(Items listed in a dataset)
- - -

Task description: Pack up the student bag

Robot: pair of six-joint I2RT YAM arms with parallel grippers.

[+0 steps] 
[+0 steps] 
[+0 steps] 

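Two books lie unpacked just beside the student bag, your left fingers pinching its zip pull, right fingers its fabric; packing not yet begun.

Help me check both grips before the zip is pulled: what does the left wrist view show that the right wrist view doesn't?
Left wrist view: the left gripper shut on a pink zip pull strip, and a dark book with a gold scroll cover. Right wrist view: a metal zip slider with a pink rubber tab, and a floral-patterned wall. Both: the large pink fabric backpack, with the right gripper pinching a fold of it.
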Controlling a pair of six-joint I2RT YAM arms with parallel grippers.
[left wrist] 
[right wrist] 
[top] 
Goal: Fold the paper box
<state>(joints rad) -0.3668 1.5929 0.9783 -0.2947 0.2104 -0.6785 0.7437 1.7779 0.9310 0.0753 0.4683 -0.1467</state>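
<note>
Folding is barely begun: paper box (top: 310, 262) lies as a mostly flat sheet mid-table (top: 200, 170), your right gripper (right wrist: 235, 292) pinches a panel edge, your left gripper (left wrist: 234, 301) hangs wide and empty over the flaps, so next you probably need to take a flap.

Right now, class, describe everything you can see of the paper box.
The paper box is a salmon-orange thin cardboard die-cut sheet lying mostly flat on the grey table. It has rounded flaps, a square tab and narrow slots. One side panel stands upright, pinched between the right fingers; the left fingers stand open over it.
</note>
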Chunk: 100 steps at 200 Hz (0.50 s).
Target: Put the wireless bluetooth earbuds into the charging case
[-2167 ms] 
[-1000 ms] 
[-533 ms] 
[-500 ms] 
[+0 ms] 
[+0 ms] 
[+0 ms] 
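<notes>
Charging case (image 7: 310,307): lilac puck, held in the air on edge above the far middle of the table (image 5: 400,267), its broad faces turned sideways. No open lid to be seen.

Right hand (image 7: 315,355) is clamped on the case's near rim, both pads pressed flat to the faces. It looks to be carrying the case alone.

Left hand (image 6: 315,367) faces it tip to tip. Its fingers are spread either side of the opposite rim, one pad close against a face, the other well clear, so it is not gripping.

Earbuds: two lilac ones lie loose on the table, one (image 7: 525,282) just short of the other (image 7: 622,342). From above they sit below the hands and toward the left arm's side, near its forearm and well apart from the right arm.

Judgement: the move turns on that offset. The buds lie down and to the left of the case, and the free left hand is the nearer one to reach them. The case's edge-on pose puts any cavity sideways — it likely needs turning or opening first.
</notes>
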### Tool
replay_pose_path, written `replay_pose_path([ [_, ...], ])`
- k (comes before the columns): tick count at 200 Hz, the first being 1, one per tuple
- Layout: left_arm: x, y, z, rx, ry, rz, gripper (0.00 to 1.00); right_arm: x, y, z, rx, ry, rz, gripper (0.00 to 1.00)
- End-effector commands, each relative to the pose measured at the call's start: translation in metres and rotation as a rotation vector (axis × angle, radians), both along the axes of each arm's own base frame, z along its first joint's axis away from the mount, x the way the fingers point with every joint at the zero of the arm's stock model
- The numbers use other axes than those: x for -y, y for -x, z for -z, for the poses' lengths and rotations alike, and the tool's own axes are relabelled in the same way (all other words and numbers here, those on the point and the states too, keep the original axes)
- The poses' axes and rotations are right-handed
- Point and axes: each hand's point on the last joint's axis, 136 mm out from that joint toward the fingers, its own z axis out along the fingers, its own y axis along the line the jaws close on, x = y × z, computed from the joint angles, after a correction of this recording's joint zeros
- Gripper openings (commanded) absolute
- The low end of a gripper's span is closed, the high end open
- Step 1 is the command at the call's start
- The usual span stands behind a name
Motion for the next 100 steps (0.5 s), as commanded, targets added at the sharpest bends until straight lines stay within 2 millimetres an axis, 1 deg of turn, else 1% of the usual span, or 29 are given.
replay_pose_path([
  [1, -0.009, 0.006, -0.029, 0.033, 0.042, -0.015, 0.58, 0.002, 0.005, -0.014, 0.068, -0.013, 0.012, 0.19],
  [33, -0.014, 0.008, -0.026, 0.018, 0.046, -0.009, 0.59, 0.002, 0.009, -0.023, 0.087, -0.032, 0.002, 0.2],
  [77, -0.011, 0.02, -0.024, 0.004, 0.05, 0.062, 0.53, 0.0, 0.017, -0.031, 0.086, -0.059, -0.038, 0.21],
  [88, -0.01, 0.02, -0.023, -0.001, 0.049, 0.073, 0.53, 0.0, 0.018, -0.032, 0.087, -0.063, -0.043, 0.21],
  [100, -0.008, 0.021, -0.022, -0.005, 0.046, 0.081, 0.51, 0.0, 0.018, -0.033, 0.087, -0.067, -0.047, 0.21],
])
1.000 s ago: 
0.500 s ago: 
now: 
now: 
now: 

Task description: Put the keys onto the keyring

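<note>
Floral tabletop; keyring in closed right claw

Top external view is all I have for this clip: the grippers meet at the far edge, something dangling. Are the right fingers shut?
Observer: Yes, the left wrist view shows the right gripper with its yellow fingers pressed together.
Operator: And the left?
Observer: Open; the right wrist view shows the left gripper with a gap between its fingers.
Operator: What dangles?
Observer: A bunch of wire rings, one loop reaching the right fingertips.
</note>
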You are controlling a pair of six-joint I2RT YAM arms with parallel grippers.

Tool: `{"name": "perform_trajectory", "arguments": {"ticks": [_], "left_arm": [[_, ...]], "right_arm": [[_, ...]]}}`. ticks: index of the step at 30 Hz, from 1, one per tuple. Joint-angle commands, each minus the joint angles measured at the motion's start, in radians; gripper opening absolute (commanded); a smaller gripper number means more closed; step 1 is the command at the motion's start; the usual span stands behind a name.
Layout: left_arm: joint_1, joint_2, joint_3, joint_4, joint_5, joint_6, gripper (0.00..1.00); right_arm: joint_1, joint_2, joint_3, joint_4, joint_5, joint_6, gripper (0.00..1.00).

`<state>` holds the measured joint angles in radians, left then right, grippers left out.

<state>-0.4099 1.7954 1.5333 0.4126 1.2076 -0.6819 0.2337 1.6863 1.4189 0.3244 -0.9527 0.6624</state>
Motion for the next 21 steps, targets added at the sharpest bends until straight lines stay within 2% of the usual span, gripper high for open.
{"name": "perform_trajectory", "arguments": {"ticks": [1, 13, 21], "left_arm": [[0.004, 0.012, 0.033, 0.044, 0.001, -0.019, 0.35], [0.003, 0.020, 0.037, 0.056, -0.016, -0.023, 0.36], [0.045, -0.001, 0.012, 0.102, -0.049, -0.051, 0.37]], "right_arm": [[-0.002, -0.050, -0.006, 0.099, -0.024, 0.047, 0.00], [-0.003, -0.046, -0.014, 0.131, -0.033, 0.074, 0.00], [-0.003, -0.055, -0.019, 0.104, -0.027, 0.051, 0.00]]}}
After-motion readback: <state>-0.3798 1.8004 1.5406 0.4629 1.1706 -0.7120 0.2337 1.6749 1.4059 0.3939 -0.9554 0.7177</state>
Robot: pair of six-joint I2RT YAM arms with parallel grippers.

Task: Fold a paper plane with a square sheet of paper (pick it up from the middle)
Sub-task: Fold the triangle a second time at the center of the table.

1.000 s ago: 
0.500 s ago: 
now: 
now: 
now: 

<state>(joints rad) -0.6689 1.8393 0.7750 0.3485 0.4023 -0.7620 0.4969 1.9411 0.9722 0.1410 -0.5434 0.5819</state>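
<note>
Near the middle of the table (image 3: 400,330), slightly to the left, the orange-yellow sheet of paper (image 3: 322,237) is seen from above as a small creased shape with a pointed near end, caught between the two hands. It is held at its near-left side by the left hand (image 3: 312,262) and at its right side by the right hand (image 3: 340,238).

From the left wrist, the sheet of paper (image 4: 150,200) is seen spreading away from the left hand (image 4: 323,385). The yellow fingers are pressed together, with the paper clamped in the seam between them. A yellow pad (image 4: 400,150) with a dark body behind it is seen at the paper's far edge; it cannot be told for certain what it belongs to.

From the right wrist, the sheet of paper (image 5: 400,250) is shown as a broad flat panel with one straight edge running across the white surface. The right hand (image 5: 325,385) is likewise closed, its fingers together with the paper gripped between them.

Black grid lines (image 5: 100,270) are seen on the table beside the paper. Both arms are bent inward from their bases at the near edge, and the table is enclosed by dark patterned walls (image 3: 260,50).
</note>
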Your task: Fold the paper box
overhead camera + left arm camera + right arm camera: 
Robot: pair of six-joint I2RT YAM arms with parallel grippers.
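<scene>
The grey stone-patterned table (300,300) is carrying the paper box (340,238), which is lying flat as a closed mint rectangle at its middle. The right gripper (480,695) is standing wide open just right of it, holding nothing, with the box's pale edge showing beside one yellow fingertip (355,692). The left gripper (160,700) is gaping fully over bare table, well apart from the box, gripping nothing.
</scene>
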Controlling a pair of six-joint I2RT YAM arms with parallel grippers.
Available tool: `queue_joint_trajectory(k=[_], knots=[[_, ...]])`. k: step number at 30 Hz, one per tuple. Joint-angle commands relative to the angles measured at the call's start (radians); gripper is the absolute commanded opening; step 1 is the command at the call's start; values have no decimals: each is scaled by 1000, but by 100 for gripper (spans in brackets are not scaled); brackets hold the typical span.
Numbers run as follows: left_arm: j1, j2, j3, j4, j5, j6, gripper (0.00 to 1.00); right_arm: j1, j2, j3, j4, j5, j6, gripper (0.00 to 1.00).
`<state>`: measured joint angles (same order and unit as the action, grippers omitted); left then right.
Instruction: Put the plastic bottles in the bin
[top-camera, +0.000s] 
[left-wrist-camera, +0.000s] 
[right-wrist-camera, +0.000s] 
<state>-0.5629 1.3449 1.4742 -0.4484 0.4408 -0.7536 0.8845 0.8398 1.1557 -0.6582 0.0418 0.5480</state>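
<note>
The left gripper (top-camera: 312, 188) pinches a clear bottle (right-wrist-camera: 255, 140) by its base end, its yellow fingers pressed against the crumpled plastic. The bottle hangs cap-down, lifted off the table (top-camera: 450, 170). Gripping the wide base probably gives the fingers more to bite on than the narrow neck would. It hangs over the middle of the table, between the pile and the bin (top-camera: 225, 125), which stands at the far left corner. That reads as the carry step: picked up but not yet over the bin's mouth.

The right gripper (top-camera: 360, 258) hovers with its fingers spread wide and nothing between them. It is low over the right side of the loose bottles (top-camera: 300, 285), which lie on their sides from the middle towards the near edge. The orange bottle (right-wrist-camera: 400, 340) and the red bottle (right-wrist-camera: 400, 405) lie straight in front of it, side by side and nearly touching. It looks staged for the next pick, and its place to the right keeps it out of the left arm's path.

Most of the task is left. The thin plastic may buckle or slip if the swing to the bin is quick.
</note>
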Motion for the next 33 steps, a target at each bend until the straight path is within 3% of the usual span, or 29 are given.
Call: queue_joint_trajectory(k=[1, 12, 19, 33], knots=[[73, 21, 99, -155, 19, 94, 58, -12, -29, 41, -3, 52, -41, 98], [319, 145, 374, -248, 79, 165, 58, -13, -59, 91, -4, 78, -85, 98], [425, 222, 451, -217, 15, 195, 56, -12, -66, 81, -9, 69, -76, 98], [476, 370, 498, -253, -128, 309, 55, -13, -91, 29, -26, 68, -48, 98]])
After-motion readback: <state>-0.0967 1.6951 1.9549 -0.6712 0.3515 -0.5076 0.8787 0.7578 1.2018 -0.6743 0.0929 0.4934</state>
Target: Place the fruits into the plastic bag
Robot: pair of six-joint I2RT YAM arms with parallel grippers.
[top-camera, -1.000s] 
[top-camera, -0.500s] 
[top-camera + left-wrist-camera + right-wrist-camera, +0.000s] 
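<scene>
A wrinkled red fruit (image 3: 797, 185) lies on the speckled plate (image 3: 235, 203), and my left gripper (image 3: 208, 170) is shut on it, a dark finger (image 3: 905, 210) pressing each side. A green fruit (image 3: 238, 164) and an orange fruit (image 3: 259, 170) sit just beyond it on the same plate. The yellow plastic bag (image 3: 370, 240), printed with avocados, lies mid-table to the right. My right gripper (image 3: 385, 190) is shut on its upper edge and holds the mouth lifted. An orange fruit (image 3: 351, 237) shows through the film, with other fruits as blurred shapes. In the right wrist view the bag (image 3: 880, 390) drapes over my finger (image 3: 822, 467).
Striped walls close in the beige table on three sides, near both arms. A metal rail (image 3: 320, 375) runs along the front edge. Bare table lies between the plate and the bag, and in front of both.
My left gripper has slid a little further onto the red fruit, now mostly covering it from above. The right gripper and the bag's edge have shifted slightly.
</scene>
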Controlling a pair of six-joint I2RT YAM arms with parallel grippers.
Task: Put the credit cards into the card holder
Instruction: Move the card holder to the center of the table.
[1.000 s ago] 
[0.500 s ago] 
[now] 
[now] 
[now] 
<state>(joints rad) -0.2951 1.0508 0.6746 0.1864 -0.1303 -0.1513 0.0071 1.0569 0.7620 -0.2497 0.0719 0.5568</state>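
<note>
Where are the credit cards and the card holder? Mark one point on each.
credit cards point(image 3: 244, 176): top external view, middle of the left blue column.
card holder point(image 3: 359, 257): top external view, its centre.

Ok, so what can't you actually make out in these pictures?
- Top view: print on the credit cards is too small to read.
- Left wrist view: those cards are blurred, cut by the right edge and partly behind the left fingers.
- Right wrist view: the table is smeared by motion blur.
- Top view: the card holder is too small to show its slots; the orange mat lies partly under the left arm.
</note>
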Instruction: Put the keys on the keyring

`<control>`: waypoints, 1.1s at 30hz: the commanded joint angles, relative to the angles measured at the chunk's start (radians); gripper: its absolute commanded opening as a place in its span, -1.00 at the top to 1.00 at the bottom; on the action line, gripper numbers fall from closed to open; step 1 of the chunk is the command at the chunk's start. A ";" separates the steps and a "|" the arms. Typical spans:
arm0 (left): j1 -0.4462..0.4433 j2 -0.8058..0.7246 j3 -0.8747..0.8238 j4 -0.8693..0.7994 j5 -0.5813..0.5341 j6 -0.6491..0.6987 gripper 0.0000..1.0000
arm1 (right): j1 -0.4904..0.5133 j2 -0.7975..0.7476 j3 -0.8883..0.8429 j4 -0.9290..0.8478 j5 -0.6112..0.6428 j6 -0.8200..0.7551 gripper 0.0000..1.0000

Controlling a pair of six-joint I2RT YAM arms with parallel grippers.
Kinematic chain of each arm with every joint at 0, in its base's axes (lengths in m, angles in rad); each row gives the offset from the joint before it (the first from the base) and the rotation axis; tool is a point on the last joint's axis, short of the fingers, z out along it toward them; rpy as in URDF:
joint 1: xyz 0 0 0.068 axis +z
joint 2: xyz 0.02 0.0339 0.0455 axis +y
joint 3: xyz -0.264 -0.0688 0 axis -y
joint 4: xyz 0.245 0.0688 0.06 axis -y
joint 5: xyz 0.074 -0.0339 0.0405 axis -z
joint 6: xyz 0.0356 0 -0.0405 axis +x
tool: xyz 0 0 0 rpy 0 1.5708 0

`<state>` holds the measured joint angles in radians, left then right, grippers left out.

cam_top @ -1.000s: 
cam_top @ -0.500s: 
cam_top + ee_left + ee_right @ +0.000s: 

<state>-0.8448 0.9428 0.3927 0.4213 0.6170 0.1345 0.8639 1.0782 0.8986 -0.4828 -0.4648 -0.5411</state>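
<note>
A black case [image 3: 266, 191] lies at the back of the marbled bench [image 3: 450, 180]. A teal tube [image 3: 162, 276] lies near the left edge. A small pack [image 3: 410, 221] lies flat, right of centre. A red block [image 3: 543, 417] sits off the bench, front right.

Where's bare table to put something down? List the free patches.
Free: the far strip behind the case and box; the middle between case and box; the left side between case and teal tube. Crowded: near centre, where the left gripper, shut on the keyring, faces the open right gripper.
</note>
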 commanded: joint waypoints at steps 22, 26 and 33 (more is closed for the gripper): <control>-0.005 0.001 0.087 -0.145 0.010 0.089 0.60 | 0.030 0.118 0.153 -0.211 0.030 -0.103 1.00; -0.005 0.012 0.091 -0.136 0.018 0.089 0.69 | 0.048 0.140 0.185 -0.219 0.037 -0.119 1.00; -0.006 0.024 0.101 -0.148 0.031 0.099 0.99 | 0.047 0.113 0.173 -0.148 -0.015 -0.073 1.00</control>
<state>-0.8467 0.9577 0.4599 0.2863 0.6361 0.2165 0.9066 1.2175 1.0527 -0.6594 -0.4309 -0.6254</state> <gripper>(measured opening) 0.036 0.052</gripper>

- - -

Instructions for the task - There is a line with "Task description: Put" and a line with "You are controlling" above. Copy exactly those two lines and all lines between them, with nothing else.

Answer box -
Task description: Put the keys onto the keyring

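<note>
Floral tabletop; keyring in closed right claw

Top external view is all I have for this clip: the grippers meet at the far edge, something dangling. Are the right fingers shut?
Observer: Yes, the left wrist view shows the right gripper with its yellow fingers pressed together.
Operator: And the left?
Observer: Open; the right wrist view shows the left gripper with a gap between its fingers.
Operator: What dangles?
Observer: A bunch of wire rings, one loop reaching the right fingertips.
</note>
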You are controlling a pair of six-joint I2RT YAM arms with parallel grippers.

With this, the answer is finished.